Your seed phrase is behind three levels of encryption, the file itself doesn’t give away that it is a cryptocurrency wallet and as long as you can do basic tasks from the command line, it’s all super quick and easy to do.
Advanced: Crypto Wallet Backup with a Decoy File
If you are super paranoid, make use of steganography to insert your crypto wallet backup file into a decoy image.
On Linux and Mac you don’t need any extra software to pull it off.
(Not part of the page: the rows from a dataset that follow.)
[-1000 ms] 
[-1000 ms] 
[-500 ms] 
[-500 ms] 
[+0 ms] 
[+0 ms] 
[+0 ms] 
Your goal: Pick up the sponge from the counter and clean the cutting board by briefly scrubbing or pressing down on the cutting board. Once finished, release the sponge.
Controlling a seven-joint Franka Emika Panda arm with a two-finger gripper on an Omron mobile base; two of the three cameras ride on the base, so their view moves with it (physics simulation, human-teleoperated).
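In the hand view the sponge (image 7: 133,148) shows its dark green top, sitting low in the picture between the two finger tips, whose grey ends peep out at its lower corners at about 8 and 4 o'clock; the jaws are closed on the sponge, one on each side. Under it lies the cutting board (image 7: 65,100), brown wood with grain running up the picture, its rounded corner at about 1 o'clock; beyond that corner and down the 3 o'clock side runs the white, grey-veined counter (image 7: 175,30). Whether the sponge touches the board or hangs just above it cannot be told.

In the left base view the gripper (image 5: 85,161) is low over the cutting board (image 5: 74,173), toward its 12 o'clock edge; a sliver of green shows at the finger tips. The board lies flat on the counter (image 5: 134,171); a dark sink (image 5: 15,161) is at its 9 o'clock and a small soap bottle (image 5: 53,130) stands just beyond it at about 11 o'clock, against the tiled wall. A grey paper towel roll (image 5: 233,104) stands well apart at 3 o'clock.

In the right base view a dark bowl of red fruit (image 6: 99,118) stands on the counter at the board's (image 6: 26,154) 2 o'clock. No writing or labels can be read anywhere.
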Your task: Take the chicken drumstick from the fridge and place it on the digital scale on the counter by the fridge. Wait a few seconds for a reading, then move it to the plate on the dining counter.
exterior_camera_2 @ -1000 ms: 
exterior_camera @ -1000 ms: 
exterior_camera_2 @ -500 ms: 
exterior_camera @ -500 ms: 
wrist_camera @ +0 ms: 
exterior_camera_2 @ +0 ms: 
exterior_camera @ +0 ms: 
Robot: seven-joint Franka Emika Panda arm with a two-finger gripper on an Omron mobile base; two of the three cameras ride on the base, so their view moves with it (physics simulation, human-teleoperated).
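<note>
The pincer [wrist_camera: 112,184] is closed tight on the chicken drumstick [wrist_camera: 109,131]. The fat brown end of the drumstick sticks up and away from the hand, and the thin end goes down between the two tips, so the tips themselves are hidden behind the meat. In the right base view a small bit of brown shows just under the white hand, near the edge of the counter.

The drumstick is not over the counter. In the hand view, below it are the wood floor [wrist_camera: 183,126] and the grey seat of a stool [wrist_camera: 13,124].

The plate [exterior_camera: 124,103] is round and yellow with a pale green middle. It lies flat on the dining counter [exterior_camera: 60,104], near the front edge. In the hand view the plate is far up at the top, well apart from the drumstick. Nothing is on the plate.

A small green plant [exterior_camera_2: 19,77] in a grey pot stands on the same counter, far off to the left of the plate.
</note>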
The command you need to do that is one of the default ones:
cat Photos2015.bak.tar.gz > my-avatar-photo.jpg
This will insert Photos2015.bak.tar.gz
into the image file my-avatar-photo.jpg
. You can check that the image now has larger size - in Finder it will still look like any other image though.
To extract your wallet file, you do the same steps as above, but on with your decoy image as the input:
$ openssl enc -d -aes-256-cbc -in my-avatar-photo.jpg -out Photos2015.tar.gz
$ tar zxvf Photos2015.tar.gz
Again, this will yield the original wallet file that can be opened directly from Electrum.
Summary
Crypto wallets can be backed up on paper or digitally. Both ways have their pros and cons, each is more suitable for different situations.
Non-digital backups are better for longer term, digital backups for shorter time, such as when you need to get rid of crypto software from your laptop only for a few days.